> _Aim of the exercise_
Where does "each" occur in the listing? Copy every line that holds it.

=====

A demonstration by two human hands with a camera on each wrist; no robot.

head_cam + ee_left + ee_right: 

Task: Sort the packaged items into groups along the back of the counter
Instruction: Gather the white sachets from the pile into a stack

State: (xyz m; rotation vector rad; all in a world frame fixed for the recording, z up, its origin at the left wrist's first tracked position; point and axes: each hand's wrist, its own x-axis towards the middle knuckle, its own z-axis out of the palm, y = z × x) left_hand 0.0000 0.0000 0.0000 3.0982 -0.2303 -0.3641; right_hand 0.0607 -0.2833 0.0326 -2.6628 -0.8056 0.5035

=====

> _Output of the task_
A demonstration by two human hands with a camera on each wrist; no robot.
State: (xyz m; rotation vector rad; all in a world frame fixed for the recording, z up, its origin at the left wrist's first tracked position; point and axes: each hand's wrist, its own x-axis towards the middle knuckle, its own z-axis out of the palm, y = z × x) left_hand 0.0000 0.0000 0.0000 3.0982 -0.2303 -0.3641; right_hand 0.0607 -0.2833 0.0326 -2.6628 -0.8056 0.5035

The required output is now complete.